Haemorrhagic fevers in Bolivia: origins, reservoirs, transmission and guidelines
There are currently 2 recognised viruses that cause haemorrhagic fever illnesses in Bolivia that are classed as high consequence infectious diseases (HCIDs). These are Machupo virus (MACV) and Chapare virus (CHAPV).
Background
Machupo virus (MACV) is a mammarenavirus and was first identified in 1963 from a patient who died following a haemorrhagic fever illness in Beni department, Bolivia. In 2003, Chapare virus (CHAPV), also a mammarenavirus, was discovered in a small cluster of patients in Cochabamba municipality, Bolivia. Human infection with both viruses occurs after exposure to infected wild native rodents in Bolivia.
Epidemiology
MACV is endemic within a small geographic region of Bolivia, with most recent outbreaks reported from the Beni department in the north-east.
The first outbreak of CHAPV involved a small cluster of cases from a rural area near the Chapare River, close to Cochabamba. Cases of CHAPV have been predominantly reported from rural areas of Bolivia including Cochabamba and La Paz.
There is no evidence of either of these viruses occurring in countries outside of Bolivia.
Transmission
Humans are infected by MACV and CHAPV through mucosal exposure, aerosolised excretions or secretions, or by direct contact of broken skin with infectious material from infected rodents. Human-to-human transmission is rare and may occur via direct contact with the blood, tissues or body fluids from an infected patient. Nosocomial transmission has been documented for both viruses suggesting a risk to healthcare and laboratory workers exposed to body fluids from infected patients.
Most cases occur in those living in endemic areas with occupational exposures occurring in those involved in agricultural processes. These viruses cause seasonal outbreaks with the highest incidence correlating with rodent migration in the rainy season, although sporadic cases can occur throughout the year.
Clinical features
The incubation periods range from 3 to 19 days but can be up to 21 days. The onset of the clinical disease is non-specific, with malaise, chills, joint pains, muscle pains and fever.

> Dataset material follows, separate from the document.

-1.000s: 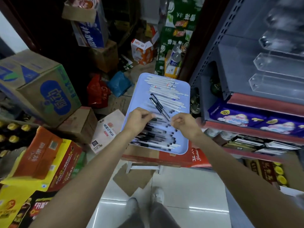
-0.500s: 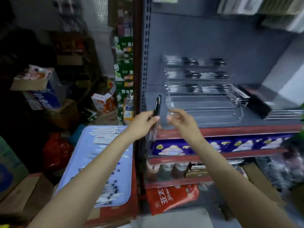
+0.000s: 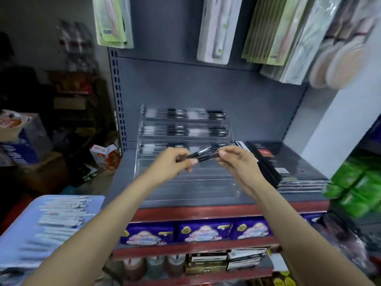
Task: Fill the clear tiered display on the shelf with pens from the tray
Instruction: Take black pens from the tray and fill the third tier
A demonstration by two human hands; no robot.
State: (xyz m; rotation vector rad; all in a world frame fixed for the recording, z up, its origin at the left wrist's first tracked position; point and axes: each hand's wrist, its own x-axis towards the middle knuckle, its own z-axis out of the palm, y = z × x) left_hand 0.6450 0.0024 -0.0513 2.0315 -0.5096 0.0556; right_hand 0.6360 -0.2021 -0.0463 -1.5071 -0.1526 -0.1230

Patients may progress to develop constitutional, gastrointestinal, cardiovascular and neurologic signs and symptoms several days later. Symptoms reported include:
- nausea
- vomiting
- abdominal pain
- constipation or mild diarrhea.
- photophobia
- poor co-ordination and balance disturbances
- seizures
- confusion
- coma
Haemorrhagic (bleeding) manifestations can occur in cases caused by either virus, ranging from mild to severe. Bruising, bleeding gums, nosebleeds, gastrointestinal bleeding, haemoptysis (coughing up blood), and haematuria (blood in the urine) may be seen. About one-third of cases develop life-threatening haemorrhagic or neurologic complications within a week of their initial symptoms.
Case-fatality rates (CFR) for MACV have varied between outbreaks but are estimated to be 25-35% or higher depending on the specific circumstances of the outbreak. The overall CRF for CHAPV across documented outbreaks is estimated to be around 50%.
Diagnosis
Any suspected cases of MACV or CHAPV should be discussed with local infection specialists. In the UK, clinicians who suspect that a patient may have MACV or CHAPV should seek urgent advice from the UK Health Security Agency’s (UKHSA) Imported Fever Service (IFS) on 0844 778 8990.
The IFS operates 24/7 and provides advice on risk assessment, immediate management and infection control.
The IFS will also coordinate urgent testing at UKHSA’s Rare and Imported Pathogens Laboratory (RIPL), Porton.
IFS will also advise on sample collection precautions and transport requirements.
See also VHF sample testing advice
Treatment
There are currently no licensed vaccines or specific antivirals to treat MACV or CHAPV. Treatment is therefore supportive. This includes maintaining good fluid and electrolyte balance, as well as managing diarrhoea, vomiting, fever and pain with medications and blood transfusions as required.
Guidelines
The UK has guidelines for managing viral haemorrhagic fevers. Clinicians should be alert to the possibility of haemorrhagic fever viruses in patients returning from rural areas in Bolivia with symptoms and /or signs compatible with a VHF. Suspected cases should be discussed urgently with the IFS.
Prevention and control
Patients suspected of having MACV or CHAPV should be managed as suspected viral haemorrhagic fever (VHF) cases. Measures for prevention of secondary transmission of both MACV and CHAPV are similar to those used for other haemorrhagic fever viruses and focus on avoiding contact with infected body fluids. Suspected cases must be immediately isolated and assessed using appropriate VHF assessment personal protective equipment.
See the ACDP algorithm and guidance on management of patients for further information.
Cases imported into the UK
There have been no reported cases of MACV or CHAPV in the UK.